# [Problem description]
From the line with "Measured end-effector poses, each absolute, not" through the line with "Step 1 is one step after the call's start", repeat the entries verbatim, both end lines included, and add nothing.
BEGIN Given records
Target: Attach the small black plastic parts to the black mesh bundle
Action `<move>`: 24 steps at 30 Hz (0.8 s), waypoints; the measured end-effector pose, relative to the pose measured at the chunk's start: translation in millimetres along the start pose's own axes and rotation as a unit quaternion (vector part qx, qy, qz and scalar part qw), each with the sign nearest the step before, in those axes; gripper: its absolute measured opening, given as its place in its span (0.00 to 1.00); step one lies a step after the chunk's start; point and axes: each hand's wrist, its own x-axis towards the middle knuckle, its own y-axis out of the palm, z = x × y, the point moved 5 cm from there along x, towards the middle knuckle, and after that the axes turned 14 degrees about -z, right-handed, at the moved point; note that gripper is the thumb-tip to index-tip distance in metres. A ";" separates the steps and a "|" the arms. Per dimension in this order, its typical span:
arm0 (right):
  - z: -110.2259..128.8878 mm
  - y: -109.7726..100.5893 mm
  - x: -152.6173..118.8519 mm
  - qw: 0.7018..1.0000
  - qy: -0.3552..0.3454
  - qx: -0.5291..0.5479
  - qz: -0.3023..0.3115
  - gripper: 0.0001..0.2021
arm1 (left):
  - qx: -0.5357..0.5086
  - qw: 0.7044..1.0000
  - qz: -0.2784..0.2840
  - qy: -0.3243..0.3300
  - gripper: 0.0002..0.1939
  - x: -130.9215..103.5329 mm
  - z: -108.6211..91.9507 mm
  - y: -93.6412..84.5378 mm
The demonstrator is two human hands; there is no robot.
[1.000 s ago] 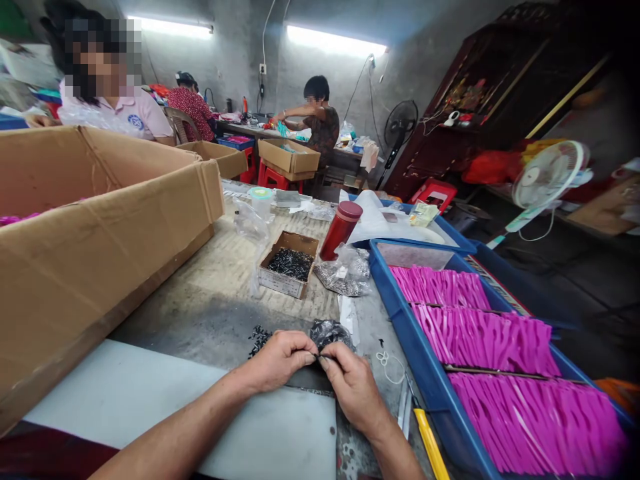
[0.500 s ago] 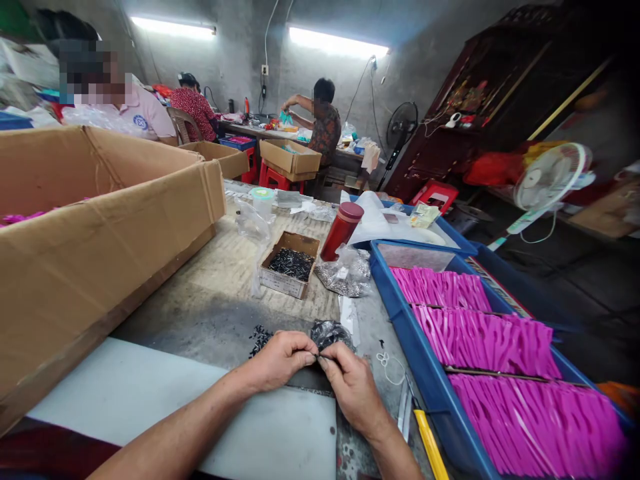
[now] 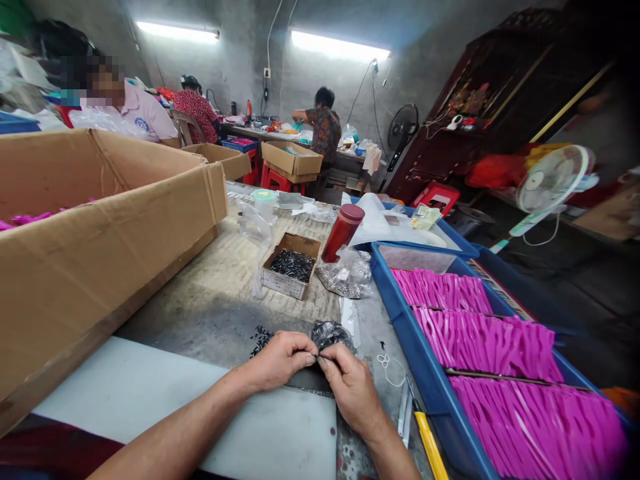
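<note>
My left hand (image 3: 281, 361) and my right hand (image 3: 351, 383) meet fingertip to fingertip over the near part of the table. Both are closed in a pinch on a tiny dark piece (image 3: 318, 356), too small to name and mostly covered by the fingers. Just behind my left hand lies a loose pile of small black pieces (image 3: 261, 339). A clear bag with black pieces (image 3: 332, 333) sits right behind my fingertips. Farther back, a small cardboard box (image 3: 284, 285) holds many thin black and silvery pieces.
A large carton (image 3: 125, 227) walls off the left side. At right stands a blue crate (image 3: 423, 373) filled with rows of magenta strips (image 3: 500, 340). A red flask (image 3: 343, 233), a bag of metal bits (image 3: 345, 273) and a yellow-handled tool (image 3: 430, 443) lie about. Several co-workers sit behind.
My hands keep the same pinch in nearly the same place. The view has shifted very slightly. At the back, a co-worker's raised arms have come down.
</note>
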 end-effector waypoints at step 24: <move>-11.5 -16.3 -2.4 0.990 -0.054 -0.026 -0.128 0.10 | 0.175 0.944 -0.280 0.014 0.07 97.9 -35.3 -112.7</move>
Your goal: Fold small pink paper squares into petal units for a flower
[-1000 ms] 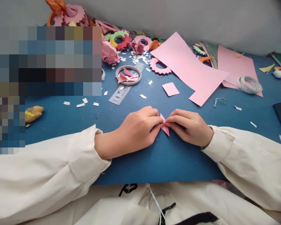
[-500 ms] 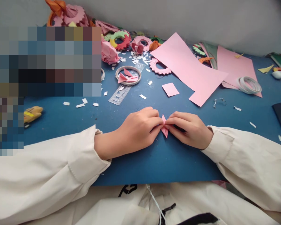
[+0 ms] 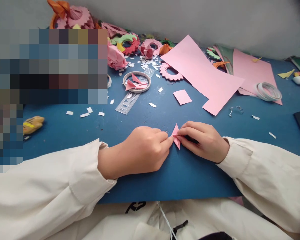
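Note:
A small piece of folded pink paper (image 3: 176, 129), pointed at top and bottom, is between my two hands just above the blue table. The thumb and fingers of my right hand (image 3: 203, 140) pinch it from the right side. My left hand (image 3: 150, 146) is closed, its fingers curled under, and its fingertips meet the paper's left edge near the middle. Fingers cover the centre of the fold. Beyond the hands lies a flat pink paper square (image 3: 182, 96).
A tape roll (image 3: 125, 87) ringing folded pink pieces sits on a clear ruler (image 3: 125, 106). Large pink sheets (image 3: 202, 76) and another tape roll (image 3: 269, 92) lie right. Paper rings (image 3: 170, 72) and white scraps are behind; a yellow-brown object (image 3: 34, 124) lies left.
My left hand has shifted down and slightly left, its fingers curling more tightly. My right hand stays on the pink paper, which shows more of its upper left side.

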Motion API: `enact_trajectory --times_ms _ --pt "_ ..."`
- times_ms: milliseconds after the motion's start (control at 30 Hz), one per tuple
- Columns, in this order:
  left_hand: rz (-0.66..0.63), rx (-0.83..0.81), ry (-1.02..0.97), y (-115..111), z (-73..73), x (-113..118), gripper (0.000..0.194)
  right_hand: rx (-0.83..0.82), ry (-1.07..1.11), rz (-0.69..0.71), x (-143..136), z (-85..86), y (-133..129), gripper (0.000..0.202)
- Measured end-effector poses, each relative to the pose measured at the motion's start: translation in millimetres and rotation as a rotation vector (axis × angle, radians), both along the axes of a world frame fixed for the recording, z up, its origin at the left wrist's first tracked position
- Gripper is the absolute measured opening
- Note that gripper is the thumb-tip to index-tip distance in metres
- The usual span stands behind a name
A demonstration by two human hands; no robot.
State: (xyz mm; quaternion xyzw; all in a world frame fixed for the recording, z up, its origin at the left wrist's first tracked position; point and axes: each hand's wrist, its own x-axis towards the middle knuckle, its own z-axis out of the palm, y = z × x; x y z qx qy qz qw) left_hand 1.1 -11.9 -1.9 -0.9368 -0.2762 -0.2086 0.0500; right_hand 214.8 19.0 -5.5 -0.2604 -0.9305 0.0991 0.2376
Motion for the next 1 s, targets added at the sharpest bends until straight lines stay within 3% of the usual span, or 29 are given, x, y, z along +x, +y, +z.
enact_trajectory --times_ms 367,600,767,1000 --pt "-0.194 -0.038 0.062 -2.5 2.4 1.3 0.030 -0.040 -0.007 0.009 -0.3 1.6 0.1 0.011" --pt "-0.141 -0.025 -0.067 -3.6 6.6 3.0 0.022 -0.015 -0.019 0.002 0.1 0.4 -0.3 0.011" --pt "-0.079 -0.087 0.000 0.3 -0.8 3.8 0.021 0.011 -0.024 -0.003 -0.7 0.1 -0.7 0.012" --pt "-0.215 -0.060 0.044 0.8 4.9 1.1 0.028 -0.012 -0.033 0.000 0.1 -0.4 -0.2 0.012"
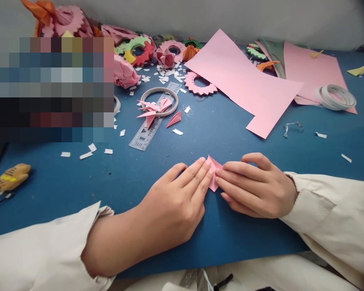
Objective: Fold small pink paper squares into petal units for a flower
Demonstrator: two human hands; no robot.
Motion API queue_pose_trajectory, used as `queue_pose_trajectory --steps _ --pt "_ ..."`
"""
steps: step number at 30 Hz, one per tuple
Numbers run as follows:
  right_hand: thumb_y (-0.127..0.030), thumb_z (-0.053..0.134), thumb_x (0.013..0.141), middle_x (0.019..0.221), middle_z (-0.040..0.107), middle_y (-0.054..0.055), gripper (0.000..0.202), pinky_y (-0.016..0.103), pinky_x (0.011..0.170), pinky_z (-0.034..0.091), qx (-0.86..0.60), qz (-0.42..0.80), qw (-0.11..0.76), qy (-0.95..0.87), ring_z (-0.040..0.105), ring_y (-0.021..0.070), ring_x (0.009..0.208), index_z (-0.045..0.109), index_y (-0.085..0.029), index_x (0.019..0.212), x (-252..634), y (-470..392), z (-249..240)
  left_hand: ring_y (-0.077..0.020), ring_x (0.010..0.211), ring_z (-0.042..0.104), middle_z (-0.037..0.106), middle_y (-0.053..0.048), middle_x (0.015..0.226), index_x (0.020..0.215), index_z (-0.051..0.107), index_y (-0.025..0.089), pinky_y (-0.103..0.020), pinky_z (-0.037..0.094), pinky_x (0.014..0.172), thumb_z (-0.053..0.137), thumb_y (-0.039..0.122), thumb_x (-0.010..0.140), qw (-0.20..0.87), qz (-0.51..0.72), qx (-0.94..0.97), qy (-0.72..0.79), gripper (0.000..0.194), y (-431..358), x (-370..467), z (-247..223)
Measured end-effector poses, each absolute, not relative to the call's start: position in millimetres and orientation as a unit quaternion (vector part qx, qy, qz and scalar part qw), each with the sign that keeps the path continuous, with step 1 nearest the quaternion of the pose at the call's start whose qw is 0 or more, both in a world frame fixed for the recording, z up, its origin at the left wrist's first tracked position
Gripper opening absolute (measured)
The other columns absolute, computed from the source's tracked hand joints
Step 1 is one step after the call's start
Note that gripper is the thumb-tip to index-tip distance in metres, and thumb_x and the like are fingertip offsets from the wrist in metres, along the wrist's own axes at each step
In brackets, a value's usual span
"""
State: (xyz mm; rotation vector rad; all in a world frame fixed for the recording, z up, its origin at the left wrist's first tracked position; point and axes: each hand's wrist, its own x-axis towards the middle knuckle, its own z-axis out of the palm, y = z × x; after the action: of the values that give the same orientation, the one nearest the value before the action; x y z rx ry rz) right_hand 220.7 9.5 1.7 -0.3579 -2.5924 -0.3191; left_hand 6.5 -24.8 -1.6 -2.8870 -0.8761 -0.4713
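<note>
- Between our two hands, low over the blue table (245, 242), sits the small folded pink paper (213, 181), with one tip pointing away from us and another toward us.
- Its longer visible axis runs near to far, across the line joining our hands; the covered parts keep us from telling its full outline.
- From the left hand (178, 202) it lies just ahead and to the right: our fingers there are close together and nearly flat, holding its left part by the tips.
- From the right hand (259, 186) it lies directly to the left, and those fingers hold its right edge, bunched narrow, one bent up clear of it.
- Neither hand is nearer, since both touch it; our left covers more. What grips underneath we cannot tell.
- Beyond it, up and to the left, a loose pink piece (174, 119) lies beside the clear ruler (138, 141), on which a tape roll (175, 106) rests.
- Farther off, ahead and to the right, we see a large pink sheet (227, 68).
</note>
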Motion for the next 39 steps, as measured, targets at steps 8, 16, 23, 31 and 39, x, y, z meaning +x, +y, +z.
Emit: queue_pose_trajectory --steps 8,16,23,31,39 --pt "-0.024 0.052 0.087 0.086 0.069 0.005 0.021 0.036 0.072 0.043 -0.133 -0.115 0.236 -0.956 0.06 0.0181 0.088 0.062 -0.008 0.094 221.4 9.9 3.0 -0.0313 0.123 0.049 0.053 -0.018 0.129 0.119 0.056 -0.001 -0.042 0.048 0.09 0.04 0.016 0.089 0.052 -0.147 -0.945 -0.286 0.038 -24.0 7.1 -2.8" --pt "-0.028 0.055 0.085 0.085 0.067 0.006 0.023 0.035 0.069 0.042 -0.134 -0.11 0.229 -0.958 0.059 0.0184 0.085 0.062 -0.007 0.093 221.7 10.0 4.7 -0.0313 0.123 0.049 0.052 -0.019 0.13 0.121 0.054 -0.001 -0.042 0.047 0.09 0.038 0.016 0.09 0.057 -0.139 -0.946 -0.287 0.039 -25.9 8.1 -3.4" --pt "-0.029 0.054 0.086 0.086 0.068 0.008 0.024 0.034 0.068 0.043 -0.139 -0.1 0.219 -0.961 0.06 0.0182 0.083 0.063 -0.008 0.09 221.2 10.8 4.9 -0.035 0.128 0.041 0.044 -0.023 0.136 0.128 0.045 -0.004 -0.045 0.042 0.097 0.041 0.017 0.09 0.069 -0.116 -0.947 -0.291 0.044 -32.5 9.0 -5.7" --pt "-0.03 0.05 0.088 0.089 0.068 0.006 0.023 0.033 0.068 0.043 -0.141 -0.103 0.205 -0.963 0.061 0.0159 0.083 0.063 -0.012 0.087 221.2 11.0 4.7 -0.032 0.121 0.051 0.054 -0.02 0.129 0.12 0.055 0.001 -0.046 0.043 0.09 0.04 0.016 0.09 0.01 -0.174 -0.925 -0.337 0.037 -30.1 7.4 0.8" --pt "-0.031 0.053 0.087 0.103 0.069 0.009 0.026 0.035 0.074 0.046 -0.138 -0.123 0.214 -0.959 0.06 0.0183 0.098 0.064 -0.009 0.095 221.5 9.5 4.8 -0.0291 0.125 0.046 0.049 -0.016 0.135 0.121 0.054 0.004 -0.047 0.038 0.091 0.037 0.016 0.091 -0.013 -0.172 -0.927 -0.332 0.036 -21.2 5.5 -1.8"
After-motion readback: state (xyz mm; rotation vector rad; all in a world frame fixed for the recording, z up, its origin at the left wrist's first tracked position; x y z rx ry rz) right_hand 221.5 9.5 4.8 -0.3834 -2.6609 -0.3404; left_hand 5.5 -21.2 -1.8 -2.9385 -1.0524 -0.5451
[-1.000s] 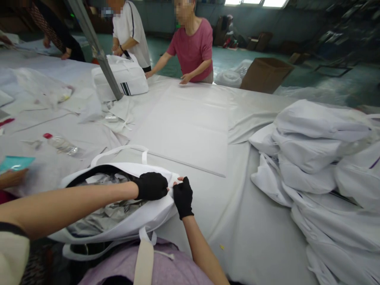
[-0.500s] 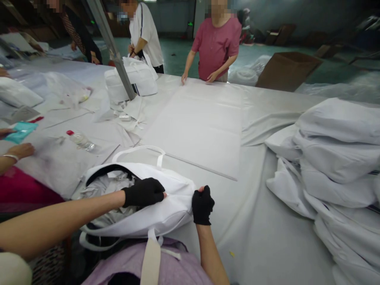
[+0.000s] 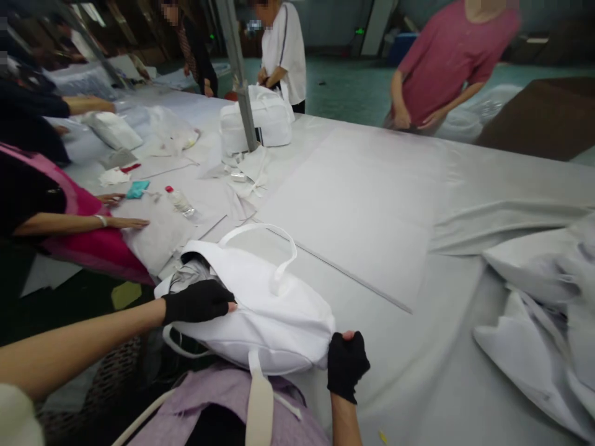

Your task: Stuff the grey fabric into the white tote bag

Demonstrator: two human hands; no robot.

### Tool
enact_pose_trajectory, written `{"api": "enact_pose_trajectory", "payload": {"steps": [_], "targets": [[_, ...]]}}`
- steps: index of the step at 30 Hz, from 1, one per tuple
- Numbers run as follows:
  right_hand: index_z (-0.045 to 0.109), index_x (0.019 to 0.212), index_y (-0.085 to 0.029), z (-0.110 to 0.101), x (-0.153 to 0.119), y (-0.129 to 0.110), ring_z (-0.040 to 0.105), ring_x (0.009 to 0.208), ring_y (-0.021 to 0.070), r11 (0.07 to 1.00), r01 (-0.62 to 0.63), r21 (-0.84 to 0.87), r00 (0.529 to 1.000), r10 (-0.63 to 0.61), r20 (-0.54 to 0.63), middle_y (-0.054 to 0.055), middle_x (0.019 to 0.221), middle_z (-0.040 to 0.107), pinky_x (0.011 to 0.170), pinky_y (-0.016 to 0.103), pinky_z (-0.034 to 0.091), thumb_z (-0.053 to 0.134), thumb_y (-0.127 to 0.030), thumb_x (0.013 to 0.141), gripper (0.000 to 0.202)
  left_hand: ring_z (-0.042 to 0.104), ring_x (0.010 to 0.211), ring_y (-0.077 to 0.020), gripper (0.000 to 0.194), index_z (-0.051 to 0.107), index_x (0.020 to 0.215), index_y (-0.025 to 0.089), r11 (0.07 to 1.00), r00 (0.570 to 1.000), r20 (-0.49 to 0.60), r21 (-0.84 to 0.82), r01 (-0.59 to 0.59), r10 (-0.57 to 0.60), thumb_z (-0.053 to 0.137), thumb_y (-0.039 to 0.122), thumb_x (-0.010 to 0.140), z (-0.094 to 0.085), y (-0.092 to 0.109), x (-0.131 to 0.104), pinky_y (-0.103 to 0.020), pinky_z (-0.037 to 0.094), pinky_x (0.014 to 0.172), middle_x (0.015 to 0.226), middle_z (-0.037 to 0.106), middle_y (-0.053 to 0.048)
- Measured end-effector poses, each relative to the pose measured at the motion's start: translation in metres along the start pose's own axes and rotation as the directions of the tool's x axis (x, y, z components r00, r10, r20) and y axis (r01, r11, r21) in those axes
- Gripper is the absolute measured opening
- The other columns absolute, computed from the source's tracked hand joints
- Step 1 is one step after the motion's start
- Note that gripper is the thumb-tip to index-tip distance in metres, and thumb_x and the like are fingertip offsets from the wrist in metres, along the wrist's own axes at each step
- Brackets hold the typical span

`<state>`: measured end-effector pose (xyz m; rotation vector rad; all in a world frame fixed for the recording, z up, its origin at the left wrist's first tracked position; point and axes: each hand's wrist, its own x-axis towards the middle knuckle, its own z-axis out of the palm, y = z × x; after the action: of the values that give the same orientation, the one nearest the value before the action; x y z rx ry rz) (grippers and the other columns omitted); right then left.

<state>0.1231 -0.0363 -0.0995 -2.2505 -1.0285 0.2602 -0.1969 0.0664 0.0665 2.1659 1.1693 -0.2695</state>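
Observation:
A white bag (image 3: 274, 316) with strap handles lies at the near table edge, tilted toward me. Grey-white crumpled stuffing (image 3: 190, 272) shows in its open left end. My left hand (image 3: 199, 302), in a black fingerless glove, is closed along the top seam where the zip's opening ends; the zipper pull itself is hidden by the fingers. At the bag's right end, my right hand (image 3: 348, 367), gloved the same way, is closed in a fist on the bag's corner. One handle (image 3: 260, 228) stands up on the far side, and another hangs toward me.
White bags (image 3: 534, 347) are heaped on the right. A large pale sheet (image 3: 357, 204) lies across the table, with a plastic bottle (image 3: 180, 202) left of it. A metal post (image 3: 239, 74) rises by another white bag (image 3: 274, 124). Co-workers stand at the left and far side.
My left hand has moved left along the bag's top seam, and the opening is shorter, with less stuffing showing. My right hand keeps its hold. The view has turned left.

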Motion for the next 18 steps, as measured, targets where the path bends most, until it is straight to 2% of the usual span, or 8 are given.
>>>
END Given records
# [Exercise result]
Measured end-effector poses, each absolute, not relative to the call's start: position in millimetres and orientation as a unit quaternion (vector part qx, qy, qz and scalar part qw), each with the sign that keeps the path continuous, with step 1 nearest the quaternion of the pose at the call's start whose qw is 0 or more, both in a world frame fixed for the recording, z up, its origin at the left wrist's first tracked position
Gripper opening absolute (measured)
The other columns absolute, computed from the source's tracked hand joints
Step 1 is one step after the call's start

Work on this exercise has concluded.